Rule #2: Don’t let the fuckers get ya. They can either help you, or not help you, but they can’t stop you. People who finance films, distribute films, promote films and exhibit films are not filmmakers. They are not interested in letting filmmakers define and dictate the way they do their business, so filmmakers should have no interest in allowing them to dictate the way a film is made. Carry a gun if necessary.

Also, avoid sycophants at all costs. There are always people around who only want to be involved in filmmaking to get rich, get famous, or get laid. Generally, they know as much about filmmaking as George W. Bush knows about hand-to-hand combat.

Rule #3: The production is there to serve the film. The film is not there to serve the production. Unfortunately, in the world of filmmaking this is almost universally backwards. The film is not being made to serve the budget, the schedule, or the resumes of those involved. Filmmakers who don’t understand this should be hung from their ankles and asked why the sky appears to be upside down.

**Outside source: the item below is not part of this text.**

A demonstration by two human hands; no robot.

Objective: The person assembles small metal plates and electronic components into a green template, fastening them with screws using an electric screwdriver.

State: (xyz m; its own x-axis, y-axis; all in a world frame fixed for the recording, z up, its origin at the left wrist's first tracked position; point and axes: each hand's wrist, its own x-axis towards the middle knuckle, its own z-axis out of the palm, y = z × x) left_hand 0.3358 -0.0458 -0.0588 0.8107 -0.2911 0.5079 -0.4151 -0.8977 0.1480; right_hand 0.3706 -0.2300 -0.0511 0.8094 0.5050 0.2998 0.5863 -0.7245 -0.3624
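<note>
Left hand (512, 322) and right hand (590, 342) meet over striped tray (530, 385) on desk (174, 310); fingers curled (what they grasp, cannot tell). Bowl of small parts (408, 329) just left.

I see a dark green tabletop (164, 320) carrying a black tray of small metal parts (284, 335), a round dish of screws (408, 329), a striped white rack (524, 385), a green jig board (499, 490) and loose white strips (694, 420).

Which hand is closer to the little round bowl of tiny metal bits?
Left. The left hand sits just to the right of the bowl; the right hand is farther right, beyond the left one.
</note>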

Rule #4: Filmmaking is a collaborative process. You get the chance to work with others whose minds and ideas may be stronger than your own. Make sure they remain focused on their own function and not someone else’s job, or you’ll have a big mess. But treat all collaborators as equals and with respect. A production assistant who is holding back traffic so the crew can get a shot is no less important than the actors in the scene, the director of photography, the production designer or the director. Hierarchy is for those whose egos are inflated or out of control, or for people in the military. Those with whom you choose to collaborate, if you make good choices, can elevate the quality and content of your film to a much higher plane than any one mind could imagine on its own. If you don’t want to work with other people, go paint a painting or write a book. (And if you want to be a fucking dictator, I guess these days you just have to go into politics…).

Rule #5: Nothing is original. Steal from anywhere that resonates with inspiration or fuels your imagination. Devour old films, new films, music, books, paintings, photographs, poems, dreams, random conversations, architecture, bridges, street signs, trees, clouds, bodies of water, light and shadows. Select only things to steal from that speak directly to your soul. If you do this, your work (and theft) will be authentic. Authenticity is invaluable; originality is nonexistent. And don’t bother concealing your thievery—celebrate it if you feel like it. In any case, always remember what Jean-Luc Godard said: “It’s not where you take things from—it’s where you take them to.”